● Activity: Among the entries that follow, the required portion opens with the line containing "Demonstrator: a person" and closes with the line containing "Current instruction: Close". Give that portion again exactly, and nothing else.
Provided information Block Start
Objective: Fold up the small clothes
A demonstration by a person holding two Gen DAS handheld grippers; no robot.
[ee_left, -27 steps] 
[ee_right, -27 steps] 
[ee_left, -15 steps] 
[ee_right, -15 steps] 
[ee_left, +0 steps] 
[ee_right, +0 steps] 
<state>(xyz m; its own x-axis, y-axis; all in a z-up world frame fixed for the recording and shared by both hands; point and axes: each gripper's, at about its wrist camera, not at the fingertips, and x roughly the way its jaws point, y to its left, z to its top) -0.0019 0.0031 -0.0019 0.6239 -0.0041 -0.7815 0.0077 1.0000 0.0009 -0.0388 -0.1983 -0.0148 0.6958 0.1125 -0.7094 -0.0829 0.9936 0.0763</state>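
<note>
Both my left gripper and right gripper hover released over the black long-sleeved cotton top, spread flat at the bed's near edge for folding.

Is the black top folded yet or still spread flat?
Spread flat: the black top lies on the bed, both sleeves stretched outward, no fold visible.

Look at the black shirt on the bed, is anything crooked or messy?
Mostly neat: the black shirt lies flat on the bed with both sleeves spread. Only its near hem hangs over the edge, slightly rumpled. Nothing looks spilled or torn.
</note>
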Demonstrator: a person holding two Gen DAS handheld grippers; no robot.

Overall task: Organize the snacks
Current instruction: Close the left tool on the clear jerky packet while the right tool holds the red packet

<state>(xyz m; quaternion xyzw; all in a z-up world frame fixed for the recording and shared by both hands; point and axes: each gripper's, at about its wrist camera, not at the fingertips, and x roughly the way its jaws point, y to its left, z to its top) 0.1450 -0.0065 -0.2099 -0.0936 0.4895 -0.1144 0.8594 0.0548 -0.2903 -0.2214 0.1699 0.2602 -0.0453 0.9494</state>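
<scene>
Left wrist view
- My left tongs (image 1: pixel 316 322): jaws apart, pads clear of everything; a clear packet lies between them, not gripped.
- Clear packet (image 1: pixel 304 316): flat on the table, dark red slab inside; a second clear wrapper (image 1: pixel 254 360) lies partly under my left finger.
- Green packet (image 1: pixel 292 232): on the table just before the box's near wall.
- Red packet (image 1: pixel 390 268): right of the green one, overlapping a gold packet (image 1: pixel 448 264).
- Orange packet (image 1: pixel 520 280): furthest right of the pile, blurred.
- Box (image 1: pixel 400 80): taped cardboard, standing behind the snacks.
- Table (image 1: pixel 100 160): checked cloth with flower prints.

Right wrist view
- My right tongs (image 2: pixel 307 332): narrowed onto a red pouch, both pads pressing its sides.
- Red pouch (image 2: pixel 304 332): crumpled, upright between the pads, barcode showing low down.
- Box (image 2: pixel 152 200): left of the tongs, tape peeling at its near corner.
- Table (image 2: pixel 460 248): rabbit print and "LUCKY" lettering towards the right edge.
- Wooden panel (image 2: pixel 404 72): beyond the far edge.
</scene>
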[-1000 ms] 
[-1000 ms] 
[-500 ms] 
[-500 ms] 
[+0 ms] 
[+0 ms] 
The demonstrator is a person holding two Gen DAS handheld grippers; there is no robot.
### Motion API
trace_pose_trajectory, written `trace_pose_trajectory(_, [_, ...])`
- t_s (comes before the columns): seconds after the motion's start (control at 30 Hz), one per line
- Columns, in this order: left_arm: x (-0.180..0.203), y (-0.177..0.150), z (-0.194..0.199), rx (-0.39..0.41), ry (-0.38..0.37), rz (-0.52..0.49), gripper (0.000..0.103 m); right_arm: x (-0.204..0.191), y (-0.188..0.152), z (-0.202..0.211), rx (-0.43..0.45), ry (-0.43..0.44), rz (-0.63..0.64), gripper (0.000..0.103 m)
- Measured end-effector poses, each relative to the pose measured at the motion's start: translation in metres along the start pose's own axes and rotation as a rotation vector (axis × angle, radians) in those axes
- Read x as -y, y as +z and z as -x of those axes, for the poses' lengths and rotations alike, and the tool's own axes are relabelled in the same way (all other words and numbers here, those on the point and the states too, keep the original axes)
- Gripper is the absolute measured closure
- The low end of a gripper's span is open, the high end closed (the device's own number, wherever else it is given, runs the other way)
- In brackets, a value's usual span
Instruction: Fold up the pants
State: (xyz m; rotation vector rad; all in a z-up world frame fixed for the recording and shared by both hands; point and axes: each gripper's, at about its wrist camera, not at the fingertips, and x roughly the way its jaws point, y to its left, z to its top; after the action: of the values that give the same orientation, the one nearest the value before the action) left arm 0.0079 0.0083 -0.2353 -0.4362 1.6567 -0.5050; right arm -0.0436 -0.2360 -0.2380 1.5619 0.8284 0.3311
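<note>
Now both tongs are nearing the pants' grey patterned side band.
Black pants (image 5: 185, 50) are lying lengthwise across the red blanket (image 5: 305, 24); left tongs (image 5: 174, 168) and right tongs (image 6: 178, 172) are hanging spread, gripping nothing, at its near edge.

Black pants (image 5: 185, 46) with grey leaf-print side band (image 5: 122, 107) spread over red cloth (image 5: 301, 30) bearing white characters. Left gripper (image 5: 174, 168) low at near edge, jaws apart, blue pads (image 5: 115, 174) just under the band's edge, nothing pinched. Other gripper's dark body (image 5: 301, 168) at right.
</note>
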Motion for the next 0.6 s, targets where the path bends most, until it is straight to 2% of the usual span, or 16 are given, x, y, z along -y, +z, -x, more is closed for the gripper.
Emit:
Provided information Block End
● Reply:
Demonstrator: a person holding two Gen DAS handheld grippers; no robot.

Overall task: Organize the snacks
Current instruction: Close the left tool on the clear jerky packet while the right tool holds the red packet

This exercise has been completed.